Wikipedia Trail: Damascus to Sumerian Religion

View of Damascus with the Umayyad Mosque in center
This is a photo of the Umayyad Mosque in Damascus, taken in 2010, before it was damaged in the Syrian Civil War in 2012 and 2013. (Source: Wikipedia Commons)
Damascus is the capital, as well as the largest city, in Syria and is also a major cultural center for both members of the Islamic faith and the Arab word. Although the information about Damascus refers to the old, pre-Syrian civil war Damascus, the city is painted to be a cultural haven, due to the remaining culture and people of old empires, such as the Ottoman and Seleucid empires. Syria is home to the Umayyad Mosque, also known as the Grand Mosque of Damascus, and it is one of the largest mosques in the world and one of the oldest sites of Islamic prayer. I'm interested in this mosque because it was often highlighted in the "fall of Damascus", when the minaret that the mosque was known for was shattered to pieces during the Syrian Civil War. The clashes between the Syrian army and rebels reached Damascus in 2012 and the Syrian government did not regain control over the city until 2018. I actually learned more from analyzing and assessing what is missing from this Wikipedia article, than the actual content on the page. The page mentions almost nothing about the effect of the Syrian civil war on the city of Damascus, besides how its impact of tourism, even though much of the city has been decimated because of the war. It is interesting to see how unpolitical the article is.

Kurdistan
I was led to this page because Syria has a significant Kurdish population.The Kurdish people have lived in the region where Iraq, Syria, Iran, Azerbaijan, and Turkey exist today but the Kurdish nation does not have a nation-state. Kurds have often engaged in conflict to demand political rights to the land that they have lived on for centuries. The Kurds were granted political autonomy in 1992, when the Iraqi government recognized Iraqi Kurdistan and also gave the people of the autonomous region the right to form a local government and parliament. One reason as to why the Kurds might want full political rights to govern the land they have live on is the fact that they sit on the world's largest oil reserves, as wells as significant reserves of other mineral resources like coal, copper, gold, iron, and sulfur.

Tigris River:
The Tigris is a river the flows south from Turkey, through Iraq, and then ends in the Persian Gulf. The Tigris was one of the lifelines of Mesopotamia, along with the Euphrates River, as it provided the people with water to drink and to use for agriculture, and it is also used for transport in the region.. The Tigris forms the border between Syria and Turkey, which probably can and eventually will lead to conflict between the two countries. Baghdad, the capital of Iraq, is actually located on the bank of the river, making it also a very vital source of water for Iraq. Iraq and Turkey both heavily dam the Tigris, creating controversy, as this can create environmental damage to the ecosystems downstream, and it gives both countries to weaponize the river and cut off water upstream to any downstream countries that it may have tension with.

Sumerian religion
I was led to this page, after the article about the Tigris mentioned that the river is often present in Sumerian mythology. Sumerian religion was practiced by the people of Sumer, who were the first civilization in Mesopotamia to be literate.

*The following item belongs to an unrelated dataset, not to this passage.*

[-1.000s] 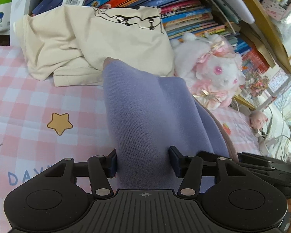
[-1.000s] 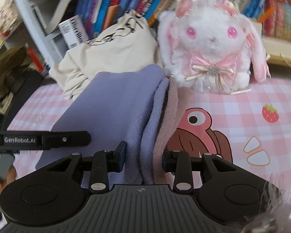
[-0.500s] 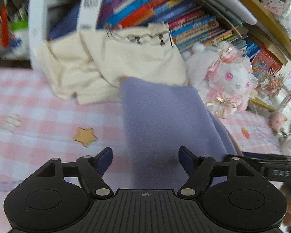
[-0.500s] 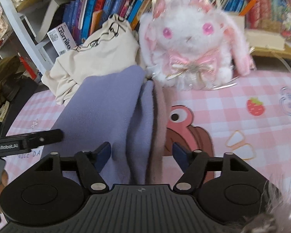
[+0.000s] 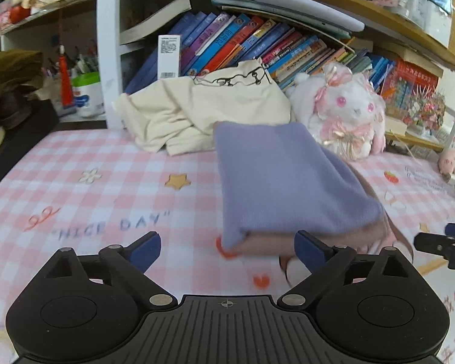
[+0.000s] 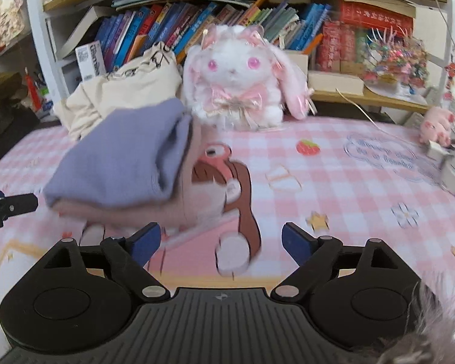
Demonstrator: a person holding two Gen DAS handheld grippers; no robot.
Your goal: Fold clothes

Some of you may have heard of the well-known Sumeria myth called the Epic of Gilgamesh. The Sumerians believed that their divinities controlled all natural and social order. Some major Sumerian deities include An, the god of the heavens and the sky, Enki, the god of water and human culture, and Utu, the god of the sun and justice. Sumerians believed that only deities lived in heaven while all mortal spirits went to Kur, a cavern underneath the earth, after they died, regardless of how they acted while they were alive. Sumerian religion influenced the religious beliefs of those who later lived in the region, and stories from Sumerian mythology have been found to mirror some of the stories that were later recorded in the Hebrew Bible.